Years later, “Man in Black” is remembered as a sartorial statement, and “What Is Truth?” as a period piece, if at all. Of the three songs that Cash played for Nixon, the most enduring, and the truest to his vision, was “The Ballad of Ira Hayes.” The song was based on the tragic tale of the Pima Indian war hero who was immortalized in the Iwo Jima flag-raising photo, and in Washington’s Iwo Jima monument, but who died a lonely death brought on by the toxic mixture of alcohol and indifference and alcoholism. The song became part of an album of protest music that his record label didn’t want to promote and that radio stations didn’t want to play, but that Cash would always count among his personal favorites.
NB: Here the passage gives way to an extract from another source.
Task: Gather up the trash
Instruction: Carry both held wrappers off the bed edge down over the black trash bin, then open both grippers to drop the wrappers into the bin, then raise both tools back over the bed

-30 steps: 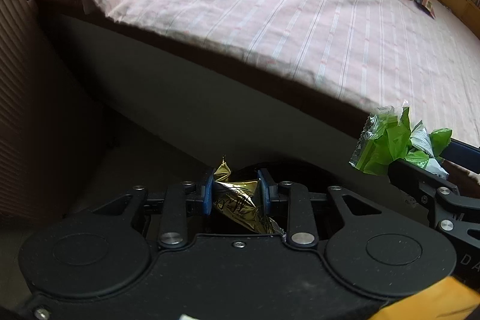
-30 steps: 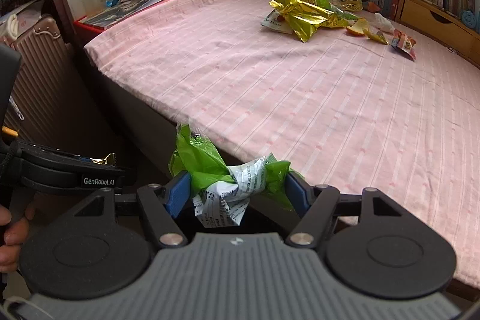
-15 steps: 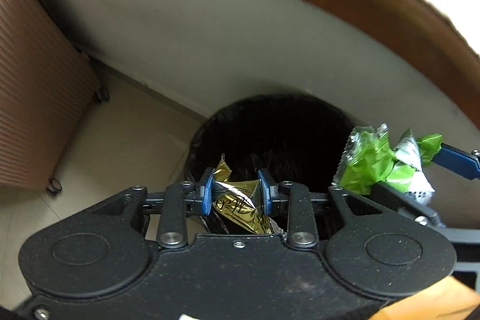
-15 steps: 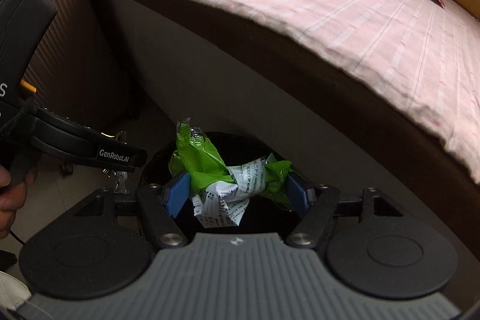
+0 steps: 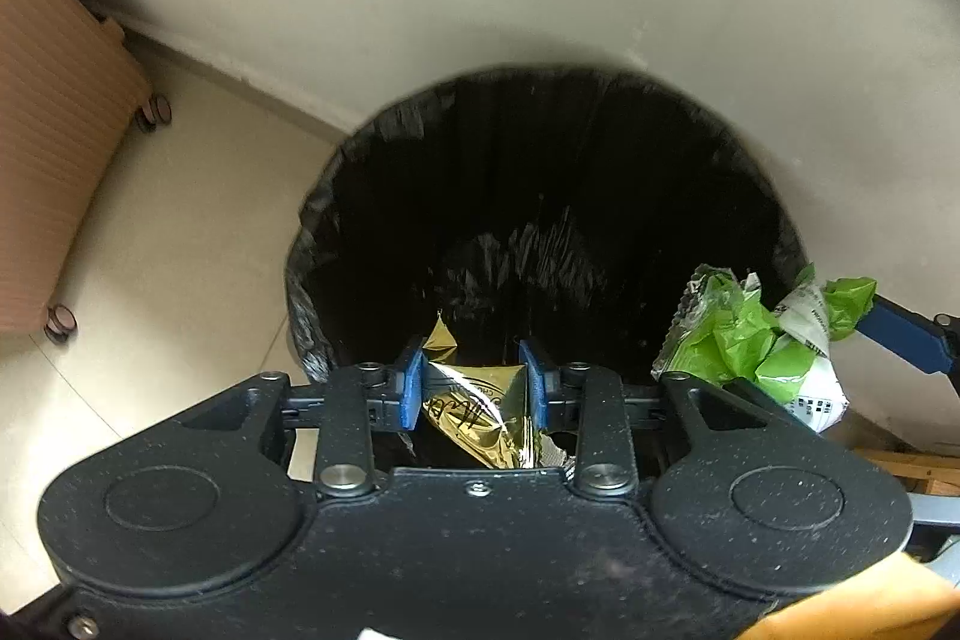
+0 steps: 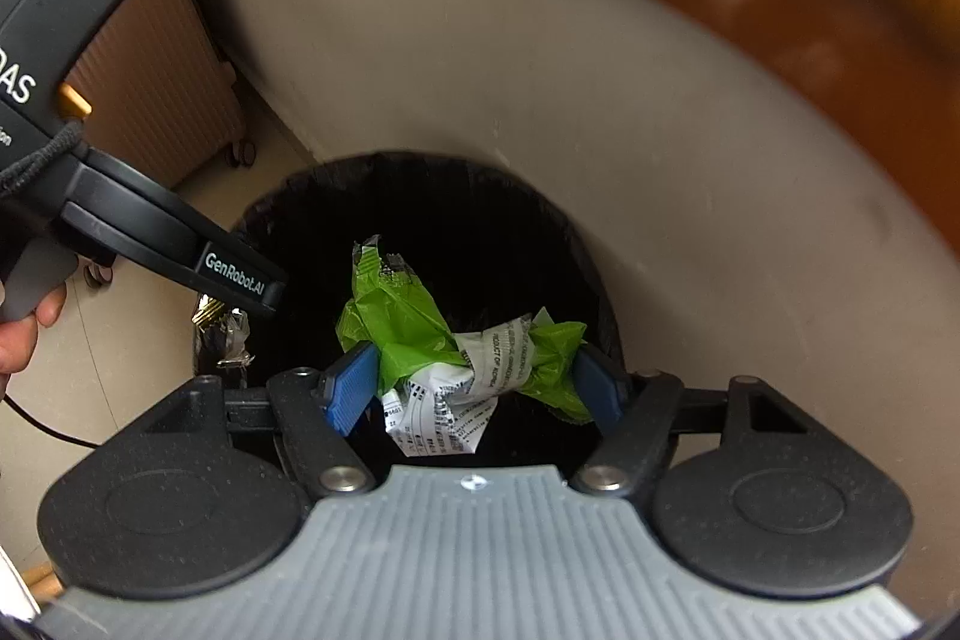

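Over the floor (image 5: 180, 232), a black-lined bin (image 5: 336, 196) gapes beside the bed base. The gold wrapper (image 5: 474, 412), corner up, is pinched in the left claw (image 5: 474, 388), its jaws just easing apart; the green wrapper (image 6: 420, 334), lying crosswise, is clamped in the right claw (image 6: 474, 388).

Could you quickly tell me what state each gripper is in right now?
Left gripper: jaws have just been opening, gold foil wrapper still between the pads.
Right gripper: jaws have just been opening, crumpled green and white wrapper still between the pads.

place: home bedroom | cues: bed side (image 6: 600, 58), suitcase (image 5: 54, 112), lined bin (image 5: 540, 196)
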The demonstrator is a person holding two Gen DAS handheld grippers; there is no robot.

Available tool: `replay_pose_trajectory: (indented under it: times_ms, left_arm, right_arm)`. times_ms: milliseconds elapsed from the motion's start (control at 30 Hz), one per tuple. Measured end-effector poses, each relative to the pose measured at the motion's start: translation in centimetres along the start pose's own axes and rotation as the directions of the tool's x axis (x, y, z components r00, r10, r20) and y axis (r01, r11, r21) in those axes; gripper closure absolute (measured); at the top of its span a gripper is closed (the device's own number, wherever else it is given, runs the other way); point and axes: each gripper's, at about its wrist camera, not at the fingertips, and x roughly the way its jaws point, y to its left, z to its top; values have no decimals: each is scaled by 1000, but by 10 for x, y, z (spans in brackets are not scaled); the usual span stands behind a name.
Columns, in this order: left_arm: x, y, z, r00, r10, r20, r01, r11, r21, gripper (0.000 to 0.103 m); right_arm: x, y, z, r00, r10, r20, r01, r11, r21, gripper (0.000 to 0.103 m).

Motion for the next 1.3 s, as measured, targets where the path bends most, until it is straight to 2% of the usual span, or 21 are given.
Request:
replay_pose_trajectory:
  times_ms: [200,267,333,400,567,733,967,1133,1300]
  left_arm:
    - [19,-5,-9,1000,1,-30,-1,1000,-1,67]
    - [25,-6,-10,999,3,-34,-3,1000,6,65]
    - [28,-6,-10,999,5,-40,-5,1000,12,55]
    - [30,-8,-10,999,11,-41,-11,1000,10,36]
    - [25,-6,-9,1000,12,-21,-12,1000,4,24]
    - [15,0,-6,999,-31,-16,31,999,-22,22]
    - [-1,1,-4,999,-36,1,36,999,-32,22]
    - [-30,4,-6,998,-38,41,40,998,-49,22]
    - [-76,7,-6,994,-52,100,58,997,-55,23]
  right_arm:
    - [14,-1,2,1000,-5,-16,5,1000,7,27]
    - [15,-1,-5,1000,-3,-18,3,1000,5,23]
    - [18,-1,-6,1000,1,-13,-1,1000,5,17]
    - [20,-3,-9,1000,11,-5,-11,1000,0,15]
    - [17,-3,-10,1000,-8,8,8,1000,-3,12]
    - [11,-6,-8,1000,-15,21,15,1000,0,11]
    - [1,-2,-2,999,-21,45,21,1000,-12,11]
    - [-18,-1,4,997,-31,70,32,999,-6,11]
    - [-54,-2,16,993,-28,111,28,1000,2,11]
The story of Cash and “Ira Hayes” began a decade before the meeting with Nixon. On the night of May 10, 1962, Cash made a much-anticipated New York debut at Carnegie Hall. But instead of impressing the cognoscenti, Cash, who had begun struggling with drug addiction, bombed. His voice was hoarse and hard to hear, and he left the stage in what he described as a “deep depression.” Afterward, he consoled himself by heading downtown with a folksinger friend to hear some music at Greenwich Village’s Gaslight Café.
Onstage was protest balladeer Peter La Farge, performing “The Ballad of Ira Hayes.” A former rodeo cowboy, playwright, actor and Navy intelligence operative, La Farge was also the son of longtime Native activist and novelist Oliver La Farge, who had won a Pulitzer Prize for his 1930 Navajo love story, “Laughing Boy.” The younger La Farge had carved out an intriguing niche in the New York folk revival scene by devoting himself to a single issue. “Pete was doing something special and important,” recalls folksinger Pete Seeger. “His heart was so devoted to the Native American cause at a time that no one was really saying anything about it. I think he went deeper than anyone before or since.”
Cash never pretended that music could stay immune from social, but he tried his best to “not mix in politics.” Instead he talked about the things that unite us like the dignity of honest work. “If you were a baker,” he told writer Christopher Wren in 1970, “and you baked a loaf of bread and it fed somebody, then your life has been worthwhile. And if you were a weaver, and you wove some cloth and your cloth kept somebody warm, your life has been worthwhile.”
Raised in rural poverty on the margins of America, Cash empathized with outsiders like convicts, the poor and Native Americans. But his identification with Indians was especially deep — even delusional. During the depths of his early ’60s drug abuse, he convinced himself, and told others, that he was Native American himself, with both Cherokee and Mohawk blood. (He would later recant this claim.)
At the Gaslight, once he had listened to “Ira Hayes’ and La Farge’s other Indian protest tunes, including “As Long as the Grass Shall Grow” and “Custer,” Cash was hooked. “Johnny wanted more than the hillbilly jangle,” Peter La Farge would write later about meeting Cash at the Gaslight. “He was hungry for the depth and truth heard only in the folk field (at least until Johnny came along). The secret is simple, Johnny has the heart of a folksinger in the purest sense.” In fact, Cash had written an Indian folk protest ballad of his own in 1957. “I wrote ‘Old Apache Squaw,'” Cash later explained to Seeger. “Then I forgot the so-called protest song for a while. No one else seemed to speak up for the Indian with any volume or voice [until Peter La Farge].”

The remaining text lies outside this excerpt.